_Action item_
Identify all lines in the data containing the string "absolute". Copy them out.

_Material provided_

--------

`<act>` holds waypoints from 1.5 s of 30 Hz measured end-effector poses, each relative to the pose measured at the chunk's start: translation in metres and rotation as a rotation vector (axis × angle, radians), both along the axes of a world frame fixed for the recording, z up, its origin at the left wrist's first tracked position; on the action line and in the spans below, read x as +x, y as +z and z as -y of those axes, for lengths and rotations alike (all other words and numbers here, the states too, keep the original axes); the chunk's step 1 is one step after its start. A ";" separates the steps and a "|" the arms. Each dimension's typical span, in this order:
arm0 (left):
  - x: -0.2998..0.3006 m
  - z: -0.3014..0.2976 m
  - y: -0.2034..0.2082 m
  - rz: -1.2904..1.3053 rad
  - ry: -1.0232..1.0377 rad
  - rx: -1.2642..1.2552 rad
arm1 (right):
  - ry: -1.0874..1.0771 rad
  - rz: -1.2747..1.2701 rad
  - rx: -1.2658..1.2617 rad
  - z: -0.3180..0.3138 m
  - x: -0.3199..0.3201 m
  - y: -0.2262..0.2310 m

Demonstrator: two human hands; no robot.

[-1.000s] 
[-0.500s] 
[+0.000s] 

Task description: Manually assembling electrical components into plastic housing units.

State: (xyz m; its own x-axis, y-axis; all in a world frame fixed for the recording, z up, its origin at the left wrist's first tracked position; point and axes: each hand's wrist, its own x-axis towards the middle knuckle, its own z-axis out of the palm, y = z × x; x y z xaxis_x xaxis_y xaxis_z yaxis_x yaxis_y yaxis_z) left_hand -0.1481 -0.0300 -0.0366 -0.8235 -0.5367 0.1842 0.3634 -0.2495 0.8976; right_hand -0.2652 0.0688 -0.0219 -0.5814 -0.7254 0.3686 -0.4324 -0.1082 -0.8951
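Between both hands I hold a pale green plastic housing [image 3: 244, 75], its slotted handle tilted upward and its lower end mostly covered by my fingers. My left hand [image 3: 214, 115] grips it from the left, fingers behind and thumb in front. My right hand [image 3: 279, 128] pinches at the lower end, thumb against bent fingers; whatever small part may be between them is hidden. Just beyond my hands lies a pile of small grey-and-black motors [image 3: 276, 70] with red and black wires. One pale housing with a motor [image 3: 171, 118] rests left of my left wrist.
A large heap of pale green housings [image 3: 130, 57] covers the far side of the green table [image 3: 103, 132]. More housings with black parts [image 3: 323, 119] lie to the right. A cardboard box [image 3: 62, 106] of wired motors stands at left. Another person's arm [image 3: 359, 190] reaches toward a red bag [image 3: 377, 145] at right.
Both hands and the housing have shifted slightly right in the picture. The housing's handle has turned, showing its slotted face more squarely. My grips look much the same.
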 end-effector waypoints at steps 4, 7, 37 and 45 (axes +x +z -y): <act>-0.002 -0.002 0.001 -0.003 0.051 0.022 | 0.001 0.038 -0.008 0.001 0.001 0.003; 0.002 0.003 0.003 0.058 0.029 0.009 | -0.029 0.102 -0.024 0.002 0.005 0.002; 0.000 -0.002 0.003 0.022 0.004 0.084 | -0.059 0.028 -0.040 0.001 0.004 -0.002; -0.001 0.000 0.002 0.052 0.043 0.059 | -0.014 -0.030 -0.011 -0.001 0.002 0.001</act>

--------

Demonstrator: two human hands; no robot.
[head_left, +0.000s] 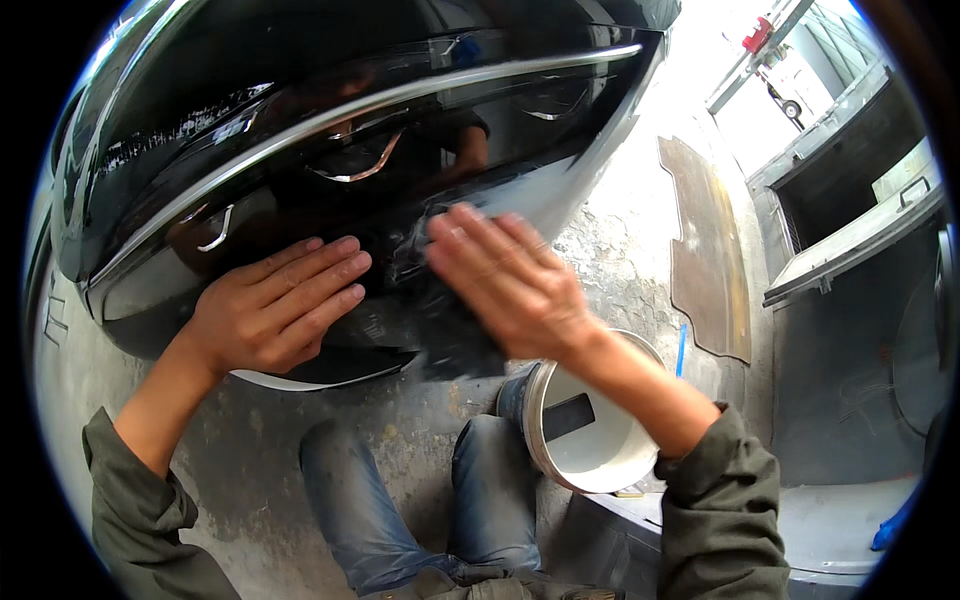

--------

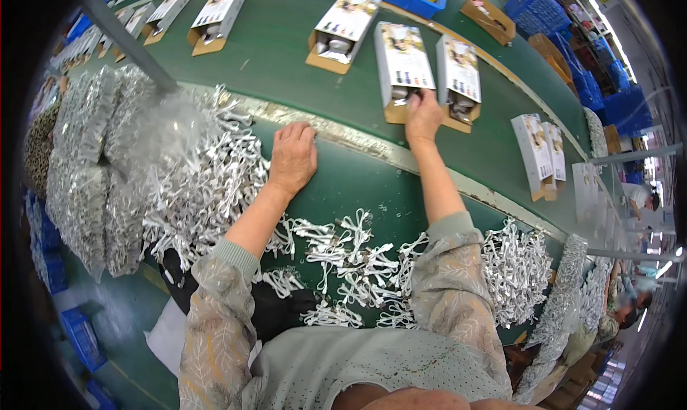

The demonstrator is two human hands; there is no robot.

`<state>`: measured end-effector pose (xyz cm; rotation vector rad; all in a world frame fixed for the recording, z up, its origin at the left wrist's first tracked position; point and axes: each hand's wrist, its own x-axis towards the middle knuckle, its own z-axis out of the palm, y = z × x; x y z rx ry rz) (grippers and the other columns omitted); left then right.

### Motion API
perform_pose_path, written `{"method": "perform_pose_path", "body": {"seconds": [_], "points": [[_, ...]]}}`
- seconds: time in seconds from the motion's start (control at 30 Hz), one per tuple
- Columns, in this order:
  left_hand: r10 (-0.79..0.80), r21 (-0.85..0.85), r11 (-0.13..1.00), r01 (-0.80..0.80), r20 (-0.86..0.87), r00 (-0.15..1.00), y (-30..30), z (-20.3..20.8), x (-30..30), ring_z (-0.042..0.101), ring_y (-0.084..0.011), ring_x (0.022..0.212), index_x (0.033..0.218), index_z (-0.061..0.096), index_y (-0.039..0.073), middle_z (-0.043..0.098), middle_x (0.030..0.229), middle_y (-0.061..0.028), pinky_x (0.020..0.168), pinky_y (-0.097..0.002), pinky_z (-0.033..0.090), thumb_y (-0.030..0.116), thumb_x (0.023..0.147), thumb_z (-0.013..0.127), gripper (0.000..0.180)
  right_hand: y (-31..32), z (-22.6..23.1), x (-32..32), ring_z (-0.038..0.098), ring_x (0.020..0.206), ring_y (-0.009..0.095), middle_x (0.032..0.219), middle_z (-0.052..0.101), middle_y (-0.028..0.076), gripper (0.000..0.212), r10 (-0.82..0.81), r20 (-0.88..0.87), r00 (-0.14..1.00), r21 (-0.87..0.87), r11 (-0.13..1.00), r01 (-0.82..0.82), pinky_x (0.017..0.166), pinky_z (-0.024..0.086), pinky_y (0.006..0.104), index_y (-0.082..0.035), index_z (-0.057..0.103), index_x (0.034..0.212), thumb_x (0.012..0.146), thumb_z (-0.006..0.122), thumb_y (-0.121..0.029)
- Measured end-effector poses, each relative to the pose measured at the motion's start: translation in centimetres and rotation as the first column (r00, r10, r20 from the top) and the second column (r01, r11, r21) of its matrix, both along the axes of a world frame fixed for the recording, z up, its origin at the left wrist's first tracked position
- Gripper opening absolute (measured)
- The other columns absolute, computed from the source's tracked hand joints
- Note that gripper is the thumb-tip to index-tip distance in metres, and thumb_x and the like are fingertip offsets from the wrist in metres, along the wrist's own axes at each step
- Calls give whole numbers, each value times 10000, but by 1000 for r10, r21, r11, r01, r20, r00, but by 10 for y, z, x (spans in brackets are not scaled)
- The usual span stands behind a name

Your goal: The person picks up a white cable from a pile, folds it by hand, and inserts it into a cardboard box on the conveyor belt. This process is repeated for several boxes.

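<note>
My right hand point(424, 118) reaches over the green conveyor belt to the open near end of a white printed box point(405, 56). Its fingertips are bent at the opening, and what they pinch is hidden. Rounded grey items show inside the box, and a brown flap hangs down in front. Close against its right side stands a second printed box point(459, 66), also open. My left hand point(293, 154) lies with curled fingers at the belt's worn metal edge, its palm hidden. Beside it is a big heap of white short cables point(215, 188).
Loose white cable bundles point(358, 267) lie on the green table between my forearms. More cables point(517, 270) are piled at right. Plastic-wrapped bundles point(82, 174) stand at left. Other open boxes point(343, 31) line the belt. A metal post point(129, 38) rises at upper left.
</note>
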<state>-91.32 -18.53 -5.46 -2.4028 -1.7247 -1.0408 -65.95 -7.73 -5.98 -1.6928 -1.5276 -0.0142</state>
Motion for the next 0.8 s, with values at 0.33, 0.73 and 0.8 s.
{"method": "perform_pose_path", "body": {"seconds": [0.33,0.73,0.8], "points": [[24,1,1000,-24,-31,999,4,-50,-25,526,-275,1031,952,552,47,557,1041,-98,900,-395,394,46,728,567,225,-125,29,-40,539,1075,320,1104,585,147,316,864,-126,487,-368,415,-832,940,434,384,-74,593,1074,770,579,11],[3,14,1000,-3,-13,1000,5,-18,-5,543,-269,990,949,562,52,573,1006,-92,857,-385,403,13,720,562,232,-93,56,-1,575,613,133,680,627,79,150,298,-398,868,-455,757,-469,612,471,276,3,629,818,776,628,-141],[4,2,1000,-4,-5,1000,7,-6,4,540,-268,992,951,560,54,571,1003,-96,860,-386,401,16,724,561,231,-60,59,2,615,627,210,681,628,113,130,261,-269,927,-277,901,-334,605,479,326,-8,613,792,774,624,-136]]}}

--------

_Task solution_
- Gripper opening absolute (measured)
- The other columns absolute, computed from the source's tracked hand joints

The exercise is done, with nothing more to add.